Está visto que, a los vigueses, nos toman por el pito del Sireno. Vamos a tener que resucitar a Aretha Franklin y que venga a Castrelos a cantar Respect. Porque los anuncios de la última semana, relativos a futuras obras en la ciudad, evidencian que las tradiciones perviven y que esta ciudad cuenta más bien poco, o nada, a la hora de planificar nada.

Valga como ejemplo el caso del nuevo hospital. Tras asistir al fabuloso festival de las maquetas, al que tan acostumbrados nos tenía la Xunta anterior, ahora nos adentramos en el proceloso mar de las dudas. El nuevo Ejecutivo gallego dice no encontrar partidas presupuestarias para el complejo de Beade, al tiempo que anuncia que modificará el proyecto.

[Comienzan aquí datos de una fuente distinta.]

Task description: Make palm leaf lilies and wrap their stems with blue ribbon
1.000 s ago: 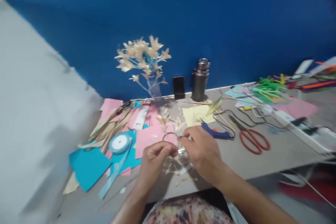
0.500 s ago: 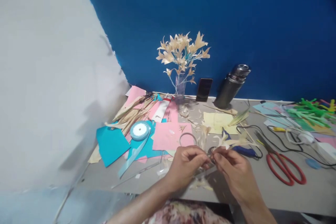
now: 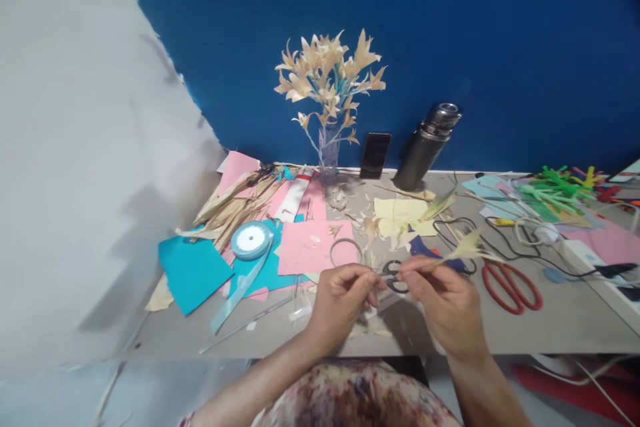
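My right hand point(image 3: 445, 300) is closed in a pinch on a pale dried-husk flower point(image 3: 466, 247), its petals pointing right past my fingers. Close by on the left, my left hand point(image 3: 345, 297) has thumb and fingers pressed together. Something thin runs from its fingertips toward my right hand, too fine to make out. Behind the gap between both hands are small black-handled scissors point(image 3: 396, 277). A ring-shaped band point(image 3: 345, 252) lies on pink paper point(image 3: 300, 250) just beyond my left hand.
Husk flowers point(image 3: 327, 70) stand in a clear vase at the back, beside a phone point(image 3: 375, 155) and a dark flask point(image 3: 425, 150). Left are a blue ribbon roll point(image 3: 251, 239) and blue sheets point(image 3: 193, 273). Right lie red-handled scissors point(image 3: 513, 287), cables and a white power strip point(image 3: 600, 280).
My hands have moved slightly apart, and the flower in my right hand now shows more plainly, raised to the right. The whole view has shifted, so the table's things appear farther left and higher.
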The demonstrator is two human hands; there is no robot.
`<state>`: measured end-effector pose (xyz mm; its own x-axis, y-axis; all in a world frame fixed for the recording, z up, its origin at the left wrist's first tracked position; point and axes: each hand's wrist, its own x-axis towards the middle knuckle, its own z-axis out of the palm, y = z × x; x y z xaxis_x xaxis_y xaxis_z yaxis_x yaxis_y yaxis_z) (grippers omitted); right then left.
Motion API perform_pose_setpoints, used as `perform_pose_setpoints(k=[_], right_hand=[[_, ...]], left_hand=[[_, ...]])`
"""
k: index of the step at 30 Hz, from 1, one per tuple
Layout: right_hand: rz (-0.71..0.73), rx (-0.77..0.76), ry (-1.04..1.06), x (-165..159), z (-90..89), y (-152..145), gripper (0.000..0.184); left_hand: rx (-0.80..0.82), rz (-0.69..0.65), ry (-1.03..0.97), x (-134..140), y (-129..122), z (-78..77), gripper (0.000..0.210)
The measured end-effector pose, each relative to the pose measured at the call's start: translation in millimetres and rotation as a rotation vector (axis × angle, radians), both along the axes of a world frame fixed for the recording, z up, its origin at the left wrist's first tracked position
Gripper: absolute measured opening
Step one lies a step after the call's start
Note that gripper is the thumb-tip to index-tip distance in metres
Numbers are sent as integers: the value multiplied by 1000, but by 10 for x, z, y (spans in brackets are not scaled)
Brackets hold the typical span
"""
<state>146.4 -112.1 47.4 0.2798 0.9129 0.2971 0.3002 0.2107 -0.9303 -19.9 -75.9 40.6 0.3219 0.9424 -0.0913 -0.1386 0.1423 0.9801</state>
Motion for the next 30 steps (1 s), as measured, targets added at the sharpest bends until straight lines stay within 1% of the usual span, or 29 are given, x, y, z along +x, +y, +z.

Así que, sin dinero, ni una idea precisa, raro será que las obras comiencen este año, tal y como se había anunciado.

La Xunta desconoce si los trabajos los acometerá la Sociedade Pública de Investimentos (SPI), tal y como estaba previsto. Mientras lo discuten, es probable que las termine ejecutando la "NPI".

Puede entenderse que un nuevo Gobierno, al llegar al poder, estudie los proyectos en marcha y los adapte a su criterio. Y que esto genere algunos retrasos. Pero en esta ocasión vamos camino de batir un récord.

Otro tanto sucede con la planta depuradora del Lagares, sobre la que pesa la amenaza de una multa multimillonaria de la Unión Europea. En este caso, la Xunta no encuentra partidas presupuestarias y especula con negociar un nuevo acuerdo con el Concello y el Gobierno central para saber quién pagará los trabajos. Es obvio que, por este camino, el retraso va a ser de órdago.

En el mismo terreno enfangado sigue también la Ciudad del Mar. Tampoco aquí hay acuerdo ni sobre dinero ni sobre proyecto. Y la ampliación del puente de Rande seguirá siendo la misma ciencia ficción planteada en su día por la conselleira Caride, quien aseguraba que los trabajos los pagaría la empresa propietaria, una sociedad inversora americana hoy sumida en problemas dignos de la General Motors.

La sensación que se transmite, en general, es que ya podemos ir esperando sentados por las grandes infraestructuras anunciadas para la ciudad. Y, para sentarnos, habremos de llamar al «telebanco» inventado por el alcalde. Porque difícilmente encontremos asiento ni en el auditorio ni en la biblioteca estatal, otras dos joyas de ese arte tan vigués de hablar de cosas que no se verán nunca.

En esta situación, no falta el tradicional debate entre políticos, culpándose unos a otros de unos errores que, evidentemente, ya son de todos por igual. Mientras tanto, los vigueses, como siempre, asistiendo al espectáculo, convencidos de que nos toman por el pito del Sireno.